Exercise prompt:
The answer must be the data, repeated exactly.

========================================

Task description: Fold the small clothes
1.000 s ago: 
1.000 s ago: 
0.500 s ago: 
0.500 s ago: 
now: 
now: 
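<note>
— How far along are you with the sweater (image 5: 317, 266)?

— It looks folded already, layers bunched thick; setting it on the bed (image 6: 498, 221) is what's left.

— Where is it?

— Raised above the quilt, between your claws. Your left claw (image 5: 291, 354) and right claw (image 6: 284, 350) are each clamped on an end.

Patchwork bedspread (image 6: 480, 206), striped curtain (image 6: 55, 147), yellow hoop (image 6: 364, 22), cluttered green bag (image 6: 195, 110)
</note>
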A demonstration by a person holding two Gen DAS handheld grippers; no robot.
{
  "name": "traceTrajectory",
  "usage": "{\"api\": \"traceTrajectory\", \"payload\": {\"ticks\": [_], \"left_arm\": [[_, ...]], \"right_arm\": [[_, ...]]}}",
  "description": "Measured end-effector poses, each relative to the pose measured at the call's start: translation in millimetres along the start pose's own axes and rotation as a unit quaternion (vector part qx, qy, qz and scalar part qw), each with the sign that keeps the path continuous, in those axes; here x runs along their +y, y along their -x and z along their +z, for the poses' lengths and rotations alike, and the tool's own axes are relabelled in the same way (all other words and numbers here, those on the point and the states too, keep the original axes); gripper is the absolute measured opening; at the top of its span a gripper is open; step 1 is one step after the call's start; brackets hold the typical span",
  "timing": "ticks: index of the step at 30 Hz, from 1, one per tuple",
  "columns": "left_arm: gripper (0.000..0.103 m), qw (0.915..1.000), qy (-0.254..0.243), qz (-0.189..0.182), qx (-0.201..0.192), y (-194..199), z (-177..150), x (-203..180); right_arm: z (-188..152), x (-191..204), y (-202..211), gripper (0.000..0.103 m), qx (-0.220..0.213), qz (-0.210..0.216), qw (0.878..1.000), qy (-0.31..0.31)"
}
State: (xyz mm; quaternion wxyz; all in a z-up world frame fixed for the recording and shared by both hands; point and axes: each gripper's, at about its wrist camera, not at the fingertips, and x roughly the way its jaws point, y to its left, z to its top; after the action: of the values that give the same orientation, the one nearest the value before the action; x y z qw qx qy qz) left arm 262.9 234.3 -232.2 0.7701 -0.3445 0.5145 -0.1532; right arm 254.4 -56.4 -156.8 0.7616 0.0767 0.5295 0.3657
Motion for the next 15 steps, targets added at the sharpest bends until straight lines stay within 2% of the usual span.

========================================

Task solution:
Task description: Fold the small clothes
1.000 s ago: 
1.000 s ago: 
0.500 s ago: 
0.500 s ago: 
now: 
now: 
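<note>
— How far along are you with the sweater (image 5: 317, 266)?

— It looks folded already, layers bunched thick; setting it on the bed (image 6: 498, 221) is what's left.

— Where is it?

— Raised above the quilt, between your claws. Your left claw (image 5: 291, 354) and right claw (image 6: 284, 350) are each clamped on an end.

Patchwork bedspread (image 6: 480, 206), striped curtain (image 6: 55, 147), yellow hoop (image 6: 364, 22), cluttered green bag (image 6: 195, 110)
</note>
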A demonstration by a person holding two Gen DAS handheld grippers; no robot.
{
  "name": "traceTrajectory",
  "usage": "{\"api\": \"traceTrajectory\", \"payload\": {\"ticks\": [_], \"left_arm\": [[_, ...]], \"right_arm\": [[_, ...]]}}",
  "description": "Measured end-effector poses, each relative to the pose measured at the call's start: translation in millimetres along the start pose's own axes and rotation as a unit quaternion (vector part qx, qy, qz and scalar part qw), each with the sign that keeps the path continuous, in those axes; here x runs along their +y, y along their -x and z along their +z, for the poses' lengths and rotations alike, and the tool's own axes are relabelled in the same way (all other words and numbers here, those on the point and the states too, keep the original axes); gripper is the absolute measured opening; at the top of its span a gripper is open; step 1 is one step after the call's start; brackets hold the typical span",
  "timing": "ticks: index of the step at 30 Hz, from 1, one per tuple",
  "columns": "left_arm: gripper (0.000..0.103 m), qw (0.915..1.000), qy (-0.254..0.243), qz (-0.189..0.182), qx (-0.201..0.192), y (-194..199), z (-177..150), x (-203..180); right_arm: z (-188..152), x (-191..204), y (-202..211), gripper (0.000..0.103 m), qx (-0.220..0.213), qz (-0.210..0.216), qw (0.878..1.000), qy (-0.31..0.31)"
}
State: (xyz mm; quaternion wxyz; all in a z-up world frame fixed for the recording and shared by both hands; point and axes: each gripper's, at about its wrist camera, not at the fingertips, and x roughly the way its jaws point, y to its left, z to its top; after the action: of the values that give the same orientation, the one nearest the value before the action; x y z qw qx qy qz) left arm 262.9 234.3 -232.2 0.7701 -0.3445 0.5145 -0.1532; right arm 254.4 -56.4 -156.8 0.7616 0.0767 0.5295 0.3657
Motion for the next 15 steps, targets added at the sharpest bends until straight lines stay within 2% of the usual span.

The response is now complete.